• TASK OBJECTIVE:
Look in the data below for the line that has "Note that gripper", then print exactly every line from there through the line that has "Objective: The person", leaving pictures out.

** Opening INPUT DATA block **

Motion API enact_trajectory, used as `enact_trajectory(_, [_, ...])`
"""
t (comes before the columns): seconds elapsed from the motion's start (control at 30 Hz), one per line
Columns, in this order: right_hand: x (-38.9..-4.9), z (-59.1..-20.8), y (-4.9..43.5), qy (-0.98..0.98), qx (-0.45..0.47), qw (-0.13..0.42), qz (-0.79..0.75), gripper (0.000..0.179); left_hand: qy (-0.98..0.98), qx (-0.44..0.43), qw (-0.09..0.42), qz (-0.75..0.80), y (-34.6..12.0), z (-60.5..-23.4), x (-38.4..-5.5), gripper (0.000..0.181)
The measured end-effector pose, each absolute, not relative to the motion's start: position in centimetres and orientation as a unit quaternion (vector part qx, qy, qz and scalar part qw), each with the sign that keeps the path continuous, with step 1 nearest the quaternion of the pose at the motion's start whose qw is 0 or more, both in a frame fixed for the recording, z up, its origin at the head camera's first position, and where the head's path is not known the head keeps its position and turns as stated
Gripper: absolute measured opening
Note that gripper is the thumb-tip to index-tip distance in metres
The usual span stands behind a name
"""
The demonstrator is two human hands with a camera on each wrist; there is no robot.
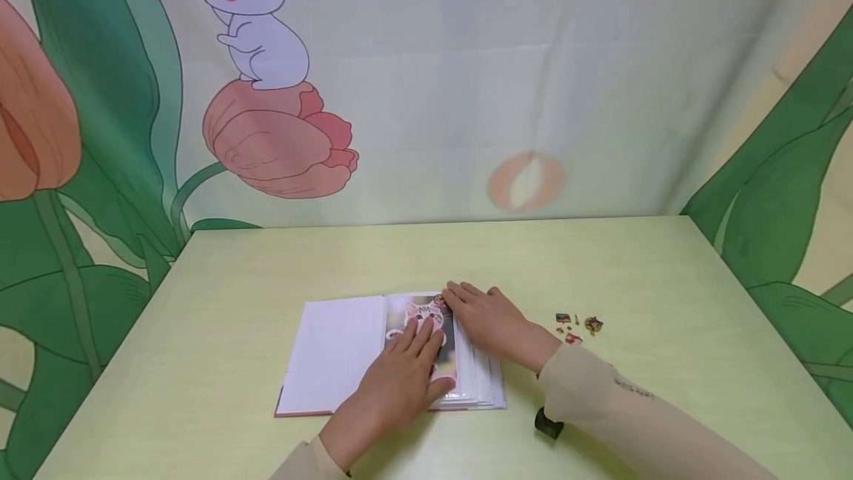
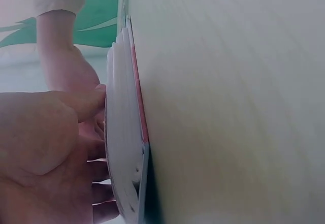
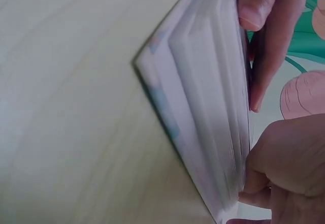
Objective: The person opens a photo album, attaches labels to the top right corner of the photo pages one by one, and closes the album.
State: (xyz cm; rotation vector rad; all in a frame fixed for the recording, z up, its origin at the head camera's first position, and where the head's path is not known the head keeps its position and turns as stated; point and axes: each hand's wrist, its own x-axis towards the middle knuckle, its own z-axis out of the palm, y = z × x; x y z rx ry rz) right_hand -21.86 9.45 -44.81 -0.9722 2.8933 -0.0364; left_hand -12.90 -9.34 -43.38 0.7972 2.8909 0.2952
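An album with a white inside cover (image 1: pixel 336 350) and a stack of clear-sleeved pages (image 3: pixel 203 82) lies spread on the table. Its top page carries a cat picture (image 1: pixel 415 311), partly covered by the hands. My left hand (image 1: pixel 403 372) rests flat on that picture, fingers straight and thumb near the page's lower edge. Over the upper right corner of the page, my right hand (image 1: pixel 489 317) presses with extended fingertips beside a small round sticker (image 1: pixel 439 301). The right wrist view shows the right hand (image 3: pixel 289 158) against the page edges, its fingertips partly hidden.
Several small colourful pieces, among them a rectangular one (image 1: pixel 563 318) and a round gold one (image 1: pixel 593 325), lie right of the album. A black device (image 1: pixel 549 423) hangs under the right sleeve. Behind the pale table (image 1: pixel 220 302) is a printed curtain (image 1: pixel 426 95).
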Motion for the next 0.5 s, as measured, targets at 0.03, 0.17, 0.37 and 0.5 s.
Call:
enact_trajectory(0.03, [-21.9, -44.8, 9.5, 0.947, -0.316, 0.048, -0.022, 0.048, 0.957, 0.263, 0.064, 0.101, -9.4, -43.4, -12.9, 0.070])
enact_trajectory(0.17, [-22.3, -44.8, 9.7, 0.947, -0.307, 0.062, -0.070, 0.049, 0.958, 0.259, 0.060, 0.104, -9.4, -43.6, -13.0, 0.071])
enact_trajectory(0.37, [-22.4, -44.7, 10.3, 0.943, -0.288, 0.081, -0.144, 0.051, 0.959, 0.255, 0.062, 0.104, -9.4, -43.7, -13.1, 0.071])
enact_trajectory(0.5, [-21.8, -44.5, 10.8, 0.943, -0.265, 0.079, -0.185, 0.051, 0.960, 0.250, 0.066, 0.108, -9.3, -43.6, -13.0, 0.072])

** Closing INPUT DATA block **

• TASK RESULT:
Note that gripper is the thumb-tip to index-tip distance in metres
The usual span stands behind a name
"""
The demonstrator is two human hands with a camera on each wrist; there is no robot.
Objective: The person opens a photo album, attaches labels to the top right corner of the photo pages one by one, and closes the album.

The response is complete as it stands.